Expression pattern of Heslike
To determine the expression pattern of Heslike, we performed in situ hybridization. At E9.5, Heslike expression is first observed bilaterally in restricted regions of the rostral mesencephalon (Fig. 3A,B). At E10.5, the Heslike expression domain is expanded caudally toward the isthmus, the boundary between the mesencephalon and rhombencephalon (Fig. 3C,D). Rostrally, the bilateral expression domains are split into dorsal and ventral stripes (Fig. 3C,D). The ventral stripes are extended rostrally to the zona limitans intrathalamica (ZLI), the boundary between the thalamus and the prethalamus (Puelles and Rubenstein, 2003), whereas the dorsal stripes end in the pretectum (Fig. 3C,D). At this stage, a weaker signal is observed in the lateral ganglionic eminence (LGE), caudal ganglionic eminence (CGE), prethalamus, and olfactory placode (Fig. 3C,D). At E11.5, the Heslike expression domain is expanded dorsally in the pretectum and the mesencephalon (Fig. 3E). The dorsal expression in the mesencephalon becomes more intense at E12.5 (Fig. 3F) and is maintained at E13.5 (Fig. 3G). At later stages, the expression in the mesencephalon and the pretectum is gradually downregulated and mostly disappears by E17.5 (data not shown). At E15.5 and later stages, including postnatal stages, Heslike is expressed in the subventricular zone of the ventral telencephalon (Fig. 3H) and the rostral migratory stream (Fig. 3I,J, arrowheads), which contains precursors for olfactory bulb interneurons. In addition, Heslike is expressed in the vomeronasal organ (Fig. 3K–M) but not in the olfactory epithelium (Fig. 3I). Heslike is not expressed in the regions caudal to the isthmus (data not shown).

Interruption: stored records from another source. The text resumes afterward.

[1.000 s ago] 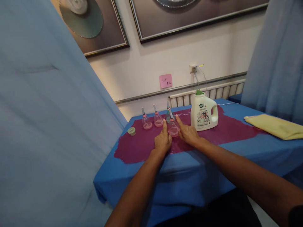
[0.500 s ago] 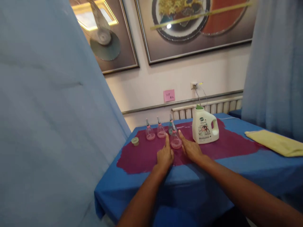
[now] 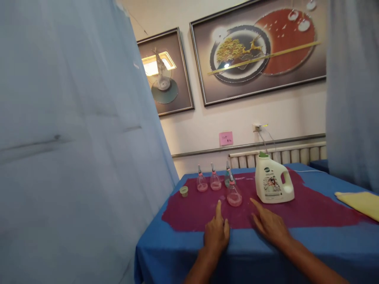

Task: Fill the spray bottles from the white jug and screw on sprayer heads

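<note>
A small clear pump bottle (image 3: 234,196) with pink liquid and a pink collar stands upright between my hands, apart from both. My left hand (image 3: 216,232) is just in front and to its left, index finger stretched forward, the other fingers partly curled, holding nothing. To its right, my right hand (image 3: 271,225) holds nothing, index finger and thumb spread. Behind stand another pink-liquid bottle (image 3: 215,183), one more pink-liquid bottle (image 3: 202,185) and a bottle with bluish-green liquid (image 3: 227,182), partly hidden by the front one. A white jug (image 3: 272,183) with a handle stands beyond my right hand.
Under the bottles, a dark red sheet (image 3: 192,215) covers part of the blue tablecloth (image 3: 166,246). A small cup-like cap (image 3: 184,192) sits left of the bottles. Folded yellow cloth (image 3: 359,201) lies at right. Blue curtains (image 3: 89,157) hang on both sides; a radiator (image 3: 304,154) is behind.
Both hands have drawn back from the front bottle and moved apart; it stays standing. The camera view has tilted up and left, so everything sits lower and further right.
</note>
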### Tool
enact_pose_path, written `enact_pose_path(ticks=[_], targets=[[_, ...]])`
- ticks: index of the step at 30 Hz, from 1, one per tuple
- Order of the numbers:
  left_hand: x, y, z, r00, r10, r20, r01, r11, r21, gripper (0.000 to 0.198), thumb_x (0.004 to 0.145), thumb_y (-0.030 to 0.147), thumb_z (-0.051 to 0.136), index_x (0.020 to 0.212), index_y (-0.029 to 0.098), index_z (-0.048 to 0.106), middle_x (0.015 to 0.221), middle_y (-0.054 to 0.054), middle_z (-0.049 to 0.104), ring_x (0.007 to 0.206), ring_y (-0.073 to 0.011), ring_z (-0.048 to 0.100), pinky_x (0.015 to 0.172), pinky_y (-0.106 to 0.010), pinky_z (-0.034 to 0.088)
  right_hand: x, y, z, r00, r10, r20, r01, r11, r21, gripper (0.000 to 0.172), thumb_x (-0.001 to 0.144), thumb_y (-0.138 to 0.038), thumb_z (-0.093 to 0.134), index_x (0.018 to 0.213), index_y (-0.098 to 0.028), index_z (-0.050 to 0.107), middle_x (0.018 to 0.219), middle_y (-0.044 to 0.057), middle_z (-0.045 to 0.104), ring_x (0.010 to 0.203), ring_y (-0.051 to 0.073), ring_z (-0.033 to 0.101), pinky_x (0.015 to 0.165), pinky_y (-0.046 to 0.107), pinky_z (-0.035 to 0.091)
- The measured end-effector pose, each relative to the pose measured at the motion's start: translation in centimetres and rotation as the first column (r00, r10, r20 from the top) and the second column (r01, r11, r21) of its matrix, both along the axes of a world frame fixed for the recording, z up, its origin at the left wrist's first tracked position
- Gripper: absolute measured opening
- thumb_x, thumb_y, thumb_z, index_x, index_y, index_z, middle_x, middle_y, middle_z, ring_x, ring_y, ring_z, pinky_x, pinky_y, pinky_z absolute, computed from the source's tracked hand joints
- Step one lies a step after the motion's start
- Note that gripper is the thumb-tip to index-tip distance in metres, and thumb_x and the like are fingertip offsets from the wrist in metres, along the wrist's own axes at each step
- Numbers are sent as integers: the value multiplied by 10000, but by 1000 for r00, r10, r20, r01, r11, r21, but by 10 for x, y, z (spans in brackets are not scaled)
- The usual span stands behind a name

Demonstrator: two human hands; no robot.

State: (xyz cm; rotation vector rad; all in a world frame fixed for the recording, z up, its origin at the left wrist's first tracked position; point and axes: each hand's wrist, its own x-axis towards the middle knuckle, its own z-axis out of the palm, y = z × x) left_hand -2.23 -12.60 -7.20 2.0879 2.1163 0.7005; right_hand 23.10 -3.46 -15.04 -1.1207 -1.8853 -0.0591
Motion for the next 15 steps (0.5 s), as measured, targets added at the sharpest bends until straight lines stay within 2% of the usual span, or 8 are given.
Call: enact_pose_path(ticks=[5, 8, 9, 11, 13, 15], targets=[[5, -5, -2, 1000, 10, -29, -11, 1000, -17, 835, 1093, 285, 499, 1876, 193, 223, 1267, -176, 860, 1166, -349, 821, 1033, -438, 571, -1, -3, -3, 996, 57, 64, -57, 998, -1, 661, 1139, -343, 445, 1778, -184, 508, 1056, 113, 908, 810, 294, 883, 675, 353, 628], [5, -7, -8, 998, -7, -65, 8, 1000, 9, 655, 1104, 334, 517, 1742, 189, 480, 1292, -195, 848, 1169, -359, 812, 1009, -448, 571, 2, -1, -9, 996, 59, 70, -58, 998, -8, 620, 1138, -389, 437, 1713, -208, 581, 1089, 117, 911, 812, 313, 884, 672, 383, 630], [6, -7, -10, 997, -13, -71, 15, 1000, 18, 551, 1107, 362, 533, 1630, 202, 599, 1299, -189, 844, 1181, -358, 804, 1008, -447, 569, 3, 0, -11, 996, 67, 60, -66, 998, -10, 577, 1129, -428, 454, 1633, -229, 654, 1111, 123, 911, 830, 323, 886, 685, 398, 639], [7, -9, -14, 997, -21, -81, 23, 999, 24, 332, 1097, 425, 584, 1296, 231, 766, 1256, -160, 847, 1168, -343, 799, 990, -428, 566, 6, 1, -16, 996, 86, 32, -85, 996, -18, 435, 1099, -514, 502, 1332, -286, 789, 1108, 123, 907, 868, 337, 886, 703, 416, 644], [9, -10, -17, 996, -16, -92, 19, 999, 27, 285, 1084, 467, 619, 1072, 231, 778, 1188, -152, 847, 1122, -333, 801, 949, -418, 566, 10, 2, -20, 994, 100, 33, -99, 995, -33, 357, 1065, -588, 541, 978, -320, 759, 957, 107, 872, 828, 342, 863, 657, 418, 609], [11, -11, -20, 995, -11, -99, 14, 999, 30, 303, 1079, 484, 625, 989, 231, 766, 1130, -150, 845, 1074, -325, 803, 897, -409, 562, 13, 3, -23, 993, 109, 51, -107, 994, -37, 398, 1029, -647, 574, 812, -328, 671, 822, 98, 801, 767, 350, 826, 617, 429, 568]])
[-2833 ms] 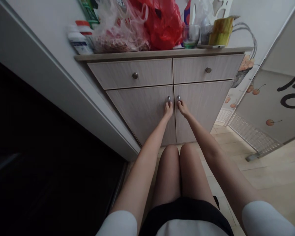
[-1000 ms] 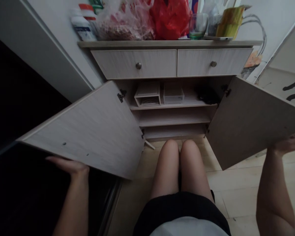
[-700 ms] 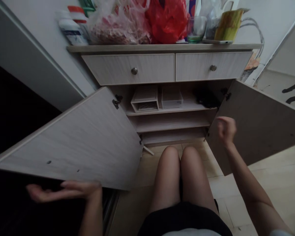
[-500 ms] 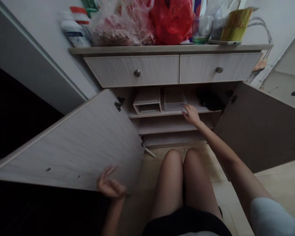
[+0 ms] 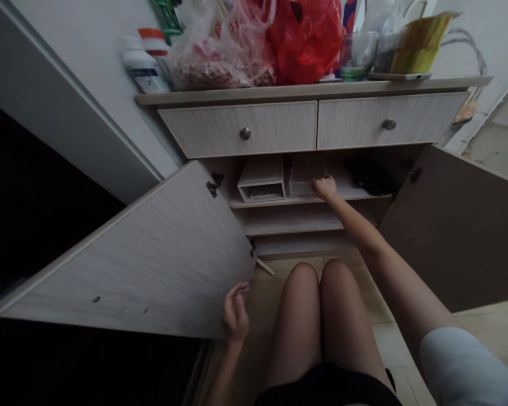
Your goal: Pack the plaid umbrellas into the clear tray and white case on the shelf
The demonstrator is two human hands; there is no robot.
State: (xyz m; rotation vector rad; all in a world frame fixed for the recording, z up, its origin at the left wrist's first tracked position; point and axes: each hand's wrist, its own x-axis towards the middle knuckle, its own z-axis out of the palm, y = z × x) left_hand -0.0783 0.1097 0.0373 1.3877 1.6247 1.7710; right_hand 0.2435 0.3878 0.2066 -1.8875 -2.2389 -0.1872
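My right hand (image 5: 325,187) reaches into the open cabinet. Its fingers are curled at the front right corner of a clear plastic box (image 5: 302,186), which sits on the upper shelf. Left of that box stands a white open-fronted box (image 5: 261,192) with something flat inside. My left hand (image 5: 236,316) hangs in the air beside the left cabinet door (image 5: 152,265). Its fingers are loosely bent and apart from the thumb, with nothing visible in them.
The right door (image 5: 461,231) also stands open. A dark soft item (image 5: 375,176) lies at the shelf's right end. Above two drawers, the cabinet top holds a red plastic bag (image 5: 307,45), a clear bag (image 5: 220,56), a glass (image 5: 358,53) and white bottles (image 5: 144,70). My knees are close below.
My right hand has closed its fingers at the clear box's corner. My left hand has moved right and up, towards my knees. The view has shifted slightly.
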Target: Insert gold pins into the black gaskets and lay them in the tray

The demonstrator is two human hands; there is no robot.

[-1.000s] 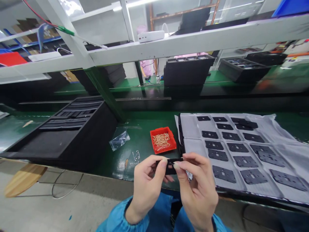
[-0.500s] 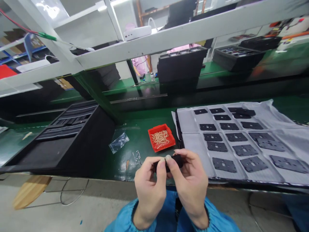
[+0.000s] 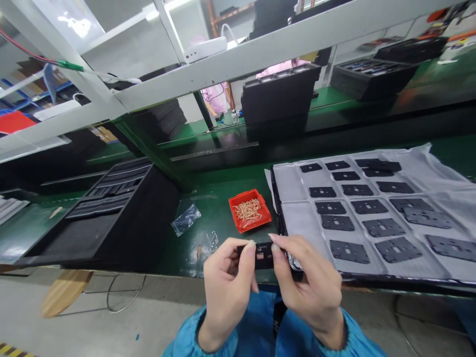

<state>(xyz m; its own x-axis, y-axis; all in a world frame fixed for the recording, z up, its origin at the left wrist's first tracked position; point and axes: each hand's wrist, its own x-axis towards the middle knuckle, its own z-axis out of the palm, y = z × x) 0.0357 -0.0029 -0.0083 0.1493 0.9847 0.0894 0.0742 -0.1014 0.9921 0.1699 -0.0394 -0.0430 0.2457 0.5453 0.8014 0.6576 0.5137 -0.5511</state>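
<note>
A small flat black plate (image 3: 264,261) with a rectangular cutout is held up just past the table's front edge. My left hand (image 3: 227,282) pinches its left end, the thumb lying on the near face. At the right end my right hand (image 3: 310,285) grips it between thumb and forefinger. Beyond the hands sits a red tray (image 3: 241,229) with many thin gold-coloured metal pieces (image 3: 248,210) in it. Similar black plates (image 3: 349,251) lie in rows on a white-sheeted tray (image 3: 297,218) to the right of my hands.
Left of the red tray are a clear plastic bag (image 3: 186,219) and several small silvery pieces (image 3: 212,241). A large black box (image 3: 148,223) stands further left. Across the back runs a white shelf beam (image 3: 253,69); a person in pink (image 3: 215,99) is behind it.
My hands have moved apart, the right one shifting rightward. The plate has turned so its flat face and cutout show between them. The view has shifted slightly.
</note>
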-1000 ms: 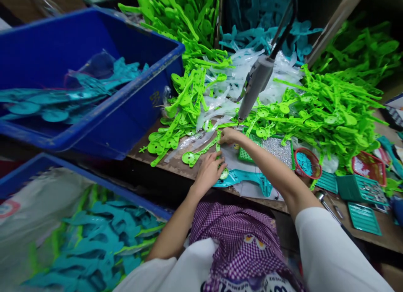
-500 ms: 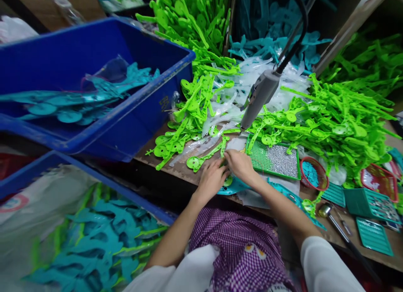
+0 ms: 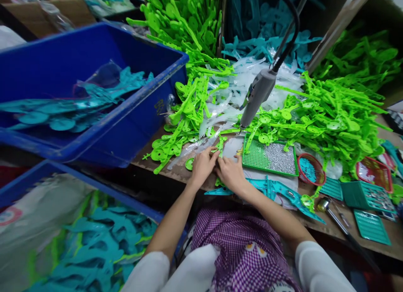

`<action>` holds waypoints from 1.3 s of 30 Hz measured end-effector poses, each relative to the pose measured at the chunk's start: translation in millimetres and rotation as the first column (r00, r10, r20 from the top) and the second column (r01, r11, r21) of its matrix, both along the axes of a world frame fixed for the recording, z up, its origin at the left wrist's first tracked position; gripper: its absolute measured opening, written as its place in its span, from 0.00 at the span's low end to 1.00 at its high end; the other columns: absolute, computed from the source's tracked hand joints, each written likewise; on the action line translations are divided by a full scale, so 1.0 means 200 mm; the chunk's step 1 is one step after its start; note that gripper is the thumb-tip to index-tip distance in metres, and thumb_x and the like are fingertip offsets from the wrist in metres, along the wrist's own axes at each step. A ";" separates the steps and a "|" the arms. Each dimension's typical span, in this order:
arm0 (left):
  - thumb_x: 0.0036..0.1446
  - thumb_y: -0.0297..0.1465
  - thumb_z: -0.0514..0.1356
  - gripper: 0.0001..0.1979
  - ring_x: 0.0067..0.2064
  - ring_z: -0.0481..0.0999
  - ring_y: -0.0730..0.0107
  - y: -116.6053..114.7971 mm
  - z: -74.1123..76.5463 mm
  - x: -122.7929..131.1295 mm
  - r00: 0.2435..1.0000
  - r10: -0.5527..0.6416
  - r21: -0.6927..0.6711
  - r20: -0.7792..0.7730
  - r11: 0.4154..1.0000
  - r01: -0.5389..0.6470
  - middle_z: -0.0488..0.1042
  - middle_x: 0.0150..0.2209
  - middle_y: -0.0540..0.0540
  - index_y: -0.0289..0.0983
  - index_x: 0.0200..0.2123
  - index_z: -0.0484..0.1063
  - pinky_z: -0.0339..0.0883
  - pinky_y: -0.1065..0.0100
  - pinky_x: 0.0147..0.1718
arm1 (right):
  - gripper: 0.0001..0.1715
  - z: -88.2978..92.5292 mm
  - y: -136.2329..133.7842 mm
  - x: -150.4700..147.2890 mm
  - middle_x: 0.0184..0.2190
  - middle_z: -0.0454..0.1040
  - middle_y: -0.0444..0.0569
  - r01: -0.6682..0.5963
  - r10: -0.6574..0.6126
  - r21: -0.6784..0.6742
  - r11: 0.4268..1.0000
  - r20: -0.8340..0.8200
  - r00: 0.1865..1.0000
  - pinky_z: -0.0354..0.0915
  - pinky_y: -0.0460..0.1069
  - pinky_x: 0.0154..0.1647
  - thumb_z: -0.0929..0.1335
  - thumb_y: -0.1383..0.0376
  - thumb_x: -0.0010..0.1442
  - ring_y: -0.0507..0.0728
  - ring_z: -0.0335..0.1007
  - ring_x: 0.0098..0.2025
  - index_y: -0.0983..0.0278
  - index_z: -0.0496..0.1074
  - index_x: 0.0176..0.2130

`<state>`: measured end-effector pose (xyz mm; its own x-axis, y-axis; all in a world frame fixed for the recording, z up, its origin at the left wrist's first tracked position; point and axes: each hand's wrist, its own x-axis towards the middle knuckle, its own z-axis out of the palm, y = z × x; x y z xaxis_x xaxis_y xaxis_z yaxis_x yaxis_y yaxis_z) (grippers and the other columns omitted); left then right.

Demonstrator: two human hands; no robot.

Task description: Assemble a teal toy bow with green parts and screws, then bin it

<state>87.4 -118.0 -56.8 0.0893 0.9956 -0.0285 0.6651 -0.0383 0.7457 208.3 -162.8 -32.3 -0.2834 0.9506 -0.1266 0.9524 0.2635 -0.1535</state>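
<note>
My left hand (image 3: 202,165) and my right hand (image 3: 231,171) meet at the front edge of the bench, fingers bent and fingertips almost touching. Between them is a thin lime-green plastic part (image 3: 221,143), its upper end sticking out beyond the fingertips and the rest covered by the hands. Under my right wrist lies a long turquoise plastic piece (image 3: 273,189), flat along the bench edge. A green disc end (image 3: 189,163) shows just left of my left hand. The grey electric screwdriver (image 3: 258,95) hangs tip down, beyond the hands and untouched.
A green tray (image 3: 269,173) of small metal screws sits right of the hands, beside a red basket (image 3: 317,169) of turquoise bits. Heaped green parts (image 3: 343,111) rise behind. A hammer (image 3: 338,220) lies at right. A large blue bin (image 3: 147,90) stands left.
Both hands have drawn slightly down and left, and my right hand has come lower beside the left. More of the turquoise piece shows. The camera view has shifted a little.
</note>
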 end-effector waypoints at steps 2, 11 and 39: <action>0.61 0.34 0.59 0.14 0.41 0.80 0.56 0.02 0.00 0.01 0.999 0.009 -0.007 -0.034 1.000 -0.009 0.82 0.37 0.45 0.39 0.49 0.75 0.70 0.62 0.41 | 0.24 0.00 -0.02 0.01 0.50 0.74 0.62 -0.049 0.049 -0.013 0.999 0.005 0.999 0.46 0.65 0.64 0.61 0.64 0.67 0.64 0.69 0.52 0.69 0.64 0.60; 0.62 0.31 0.57 0.10 0.43 0.80 0.54 0.00 0.00 0.03 0.989 -0.002 0.016 -0.148 1.000 0.005 0.82 0.39 0.43 0.39 0.42 0.78 0.68 0.62 0.40 | 0.17 0.04 0.31 0.18 0.49 0.78 0.54 0.086 -0.104 -0.078 0.993 -0.257 0.961 0.62 0.50 0.50 0.62 0.66 0.67 0.59 0.73 0.51 0.63 0.74 0.51; 0.60 0.31 0.59 0.13 0.44 0.80 0.57 -0.10 -0.08 -0.02 0.978 -0.199 0.045 -0.069 0.978 0.202 0.82 0.42 0.41 0.37 0.46 0.79 0.70 0.62 0.44 | 0.11 0.01 0.41 0.12 0.45 0.77 0.52 0.073 -0.104 -0.175 0.982 -0.175 0.979 0.63 0.51 0.44 0.63 0.67 0.64 0.61 0.71 0.47 0.62 0.72 0.45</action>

To examine Heslike expression in more detail, we generated an antibody (Ab) specific to the Heslike protein and performed immunohistochemistry. This Ab stains the nucleus, and all regions that are reactive to this Ab express Heslike mRNA (data not shown). Heslike+ cells are detectable in the ventricular zone of the ventral mesencephalon as early as E9.5 (Fig. 4I, arrowhead) and increase in number at E10.5 (Fig. 4A,B,E,F). All of the Heslike+ cells coexpress Ki67, an antigen detected in proliferating cells in all phases of the cell cycle (Fig. 4B–D) (Kill, 1996). In addition, some Heslike+ cells coexpress phosphorylated histone H3, an M phase-specific marker (Fig. 4F–H, arrowheads). Thus, Heslike is specifically expressed by proliferating ventricular cells.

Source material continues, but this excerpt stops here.